Photo by Kellen Riggin on Unsplash
San Francisco’s ambitious plan to take over PG&E and create a municipally-owned utility is hitting some serious roadblocks, and honestly, the two sides are nowhere close to figuring out a deal.
The city first proposed this idea back in 2019 and formally petitioned the California Public Utilities Commission (CPUC) in 2021. Now, nearly a decade later, they’re still stuck on the most basic question: what is PG&E’s infrastructure actually worth?
San Francisco offered $2.5 billion, but PG&E basically laughed at that number. The company says the city is “dramatically underpriced” the value of its electric system, claiming the assets are worth $2-3 billion more than what’s being offered. PG&E also argues that San Francisco hasn’t accounted for the massive costs of actually separating the two systems.
The CPUC threw a wrench in the whole process by deciding it needed to oversee the valuation itself. That means San Francisco has to complete a complex evaluation of the assets, how the separation would affect PG&E’s business, and the potential impact on other customers in San Mateo County, Brisbane, and Daly City who depend on PG&E.
Here’s where it gets really messy: the Martin substation in Daly City supplies about 70 percent of San Francisco’s power, but it also serves customers across San Mateo County.
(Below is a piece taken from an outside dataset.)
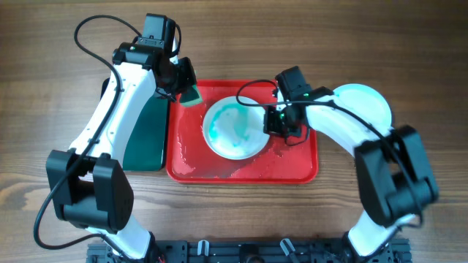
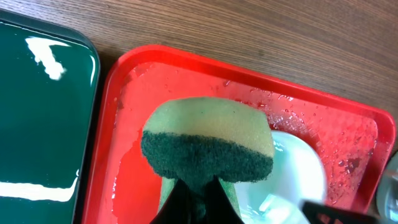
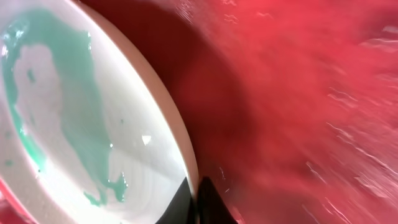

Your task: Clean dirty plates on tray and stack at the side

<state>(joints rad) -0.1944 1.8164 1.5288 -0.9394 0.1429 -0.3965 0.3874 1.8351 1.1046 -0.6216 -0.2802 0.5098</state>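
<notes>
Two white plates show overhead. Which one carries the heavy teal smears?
The plate on the red tray. The other plate lies on the table beyond the tray's right edge, partly under the right arm, showing only a pale tint.

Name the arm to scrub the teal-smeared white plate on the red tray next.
Left: the left claw holds the yellow-and-green sponge over the red plastic tray, beside the round white plate; the right claw pinches that plate's rim.
</notes>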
The two sides can’t even agree on how to physically separate this critical piece of infrastructure without disrupting service to everyone else. Plus, there’s a major gas line running underneath it that PG&E needs access to, and they haven’t figured that out either.
Then there are the “passthrough costs”, charges PG&E passes to customers for wildfire mitigation and subsidy programs. San Francisco might be on the hook for those. There’s also the fact that rural customers’ rates are subsidized by denser urban areas like San Francisco. Remove the city from the equation, and rates could spike for everyone else still using PG&E.
State Senator Scott Wiener has called out what he sees as PG&E dragging its feet, constantly asking for more data and extending timelines. PG&E denies that, saying San Francisco simply hasn’t provided the information the CPUC has requested.
The San Francisco Board of Supervisors unanimously backed the plan in February, and Wiener introduced a bill to simplify the CPUC process. But under the current system, don’t expect a decision anytime soon. An administrative law judge recently ordered San Francisco to resubmit its testimony on valuation. PG&E then gets six months to respond, and the timeline currently points to a decision sometime in mid-2027.
If the CPUC determines a fair valuation and PG&E still refuses to sell, San Francisco could pursue eminent domain to seize the assets. But that’s a battle for another day.